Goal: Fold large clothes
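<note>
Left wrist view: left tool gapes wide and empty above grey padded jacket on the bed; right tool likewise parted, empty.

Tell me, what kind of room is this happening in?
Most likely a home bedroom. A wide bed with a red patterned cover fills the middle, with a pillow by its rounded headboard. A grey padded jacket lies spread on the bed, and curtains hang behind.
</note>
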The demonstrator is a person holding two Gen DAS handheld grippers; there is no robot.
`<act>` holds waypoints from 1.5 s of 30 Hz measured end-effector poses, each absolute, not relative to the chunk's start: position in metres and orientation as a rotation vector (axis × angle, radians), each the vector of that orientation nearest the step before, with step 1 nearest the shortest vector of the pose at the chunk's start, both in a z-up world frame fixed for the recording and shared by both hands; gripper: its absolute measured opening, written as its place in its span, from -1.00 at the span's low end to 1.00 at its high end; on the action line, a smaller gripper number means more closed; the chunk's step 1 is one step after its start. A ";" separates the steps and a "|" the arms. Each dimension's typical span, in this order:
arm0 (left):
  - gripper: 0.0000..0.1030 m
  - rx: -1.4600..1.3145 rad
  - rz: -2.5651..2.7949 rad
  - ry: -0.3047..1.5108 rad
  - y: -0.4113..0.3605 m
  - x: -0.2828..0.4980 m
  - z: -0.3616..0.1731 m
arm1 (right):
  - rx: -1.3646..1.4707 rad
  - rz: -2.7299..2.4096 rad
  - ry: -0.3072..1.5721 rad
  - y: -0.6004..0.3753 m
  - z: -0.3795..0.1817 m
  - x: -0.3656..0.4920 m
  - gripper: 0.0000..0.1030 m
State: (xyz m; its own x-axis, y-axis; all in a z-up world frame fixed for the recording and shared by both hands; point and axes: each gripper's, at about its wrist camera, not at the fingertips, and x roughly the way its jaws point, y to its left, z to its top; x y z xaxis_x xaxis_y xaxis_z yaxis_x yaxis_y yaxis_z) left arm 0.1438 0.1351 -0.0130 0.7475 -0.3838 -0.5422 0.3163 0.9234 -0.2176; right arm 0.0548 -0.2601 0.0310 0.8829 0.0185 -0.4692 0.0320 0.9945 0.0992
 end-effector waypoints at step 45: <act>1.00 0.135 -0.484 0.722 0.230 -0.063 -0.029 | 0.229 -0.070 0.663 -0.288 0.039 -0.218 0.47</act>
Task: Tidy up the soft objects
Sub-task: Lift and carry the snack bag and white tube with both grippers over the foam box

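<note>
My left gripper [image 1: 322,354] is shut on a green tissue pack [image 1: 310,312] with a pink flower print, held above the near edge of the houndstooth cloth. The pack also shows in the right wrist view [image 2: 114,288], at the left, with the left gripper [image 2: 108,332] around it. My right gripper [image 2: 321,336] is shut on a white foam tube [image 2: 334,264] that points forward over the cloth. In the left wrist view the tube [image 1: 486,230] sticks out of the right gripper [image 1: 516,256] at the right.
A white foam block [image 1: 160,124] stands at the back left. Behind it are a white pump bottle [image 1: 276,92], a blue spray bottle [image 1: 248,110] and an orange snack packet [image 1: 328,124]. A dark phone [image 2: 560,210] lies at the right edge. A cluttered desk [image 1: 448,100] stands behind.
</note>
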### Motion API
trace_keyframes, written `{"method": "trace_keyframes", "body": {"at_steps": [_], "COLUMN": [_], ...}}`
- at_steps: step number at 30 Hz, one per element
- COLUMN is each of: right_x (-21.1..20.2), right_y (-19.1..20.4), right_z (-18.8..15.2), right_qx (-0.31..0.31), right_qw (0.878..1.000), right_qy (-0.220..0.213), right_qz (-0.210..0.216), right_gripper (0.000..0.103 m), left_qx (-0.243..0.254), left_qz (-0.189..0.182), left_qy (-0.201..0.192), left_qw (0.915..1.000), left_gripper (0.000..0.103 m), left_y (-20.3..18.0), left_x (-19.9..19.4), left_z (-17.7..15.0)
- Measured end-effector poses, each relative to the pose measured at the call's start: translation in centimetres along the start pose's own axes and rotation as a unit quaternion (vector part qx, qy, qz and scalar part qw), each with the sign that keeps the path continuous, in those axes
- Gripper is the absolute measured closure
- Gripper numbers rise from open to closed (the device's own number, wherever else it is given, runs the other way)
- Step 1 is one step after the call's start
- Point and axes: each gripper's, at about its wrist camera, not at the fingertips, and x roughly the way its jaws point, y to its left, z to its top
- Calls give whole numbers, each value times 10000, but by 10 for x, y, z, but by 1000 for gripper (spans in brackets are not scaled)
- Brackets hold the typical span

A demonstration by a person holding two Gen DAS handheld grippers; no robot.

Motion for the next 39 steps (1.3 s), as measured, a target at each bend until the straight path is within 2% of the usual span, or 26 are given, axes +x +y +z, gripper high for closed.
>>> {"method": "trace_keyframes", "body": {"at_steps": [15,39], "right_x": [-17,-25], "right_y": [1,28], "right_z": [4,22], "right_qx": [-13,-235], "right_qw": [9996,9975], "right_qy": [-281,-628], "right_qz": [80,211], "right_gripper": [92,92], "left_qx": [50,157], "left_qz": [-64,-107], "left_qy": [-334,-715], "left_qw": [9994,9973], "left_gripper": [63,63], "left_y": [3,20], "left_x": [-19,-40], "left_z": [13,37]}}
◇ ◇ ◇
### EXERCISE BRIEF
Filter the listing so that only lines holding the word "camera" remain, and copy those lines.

### SOLUTION BELOW
State: (xyz m; its own x-axis, y-axis; all in a z-up world frame fixed for the recording and shared by both hands; point and axes: each gripper's, at about its wrist camera, not at the fingertips, and x roughly the way its jaws point, y to its left, z to its top; x y z xaxis_x xaxis_y xaxis_z yaxis_x yaxis_y yaxis_z) left arm 0.1438 0.1351 -0.0130 0.7475 -0.3838 -0.5422 0.3163 0.9234 -0.2176; right arm 0.0548 -0.2601 0.0310 0.8829 0.0185 -0.4692 0.0320 0.9945 0.0992
- Point and axes: each gripper's, at about its wrist camera, not at the fingertips, and x roughly the way its jaws point, y to its left, z to its top

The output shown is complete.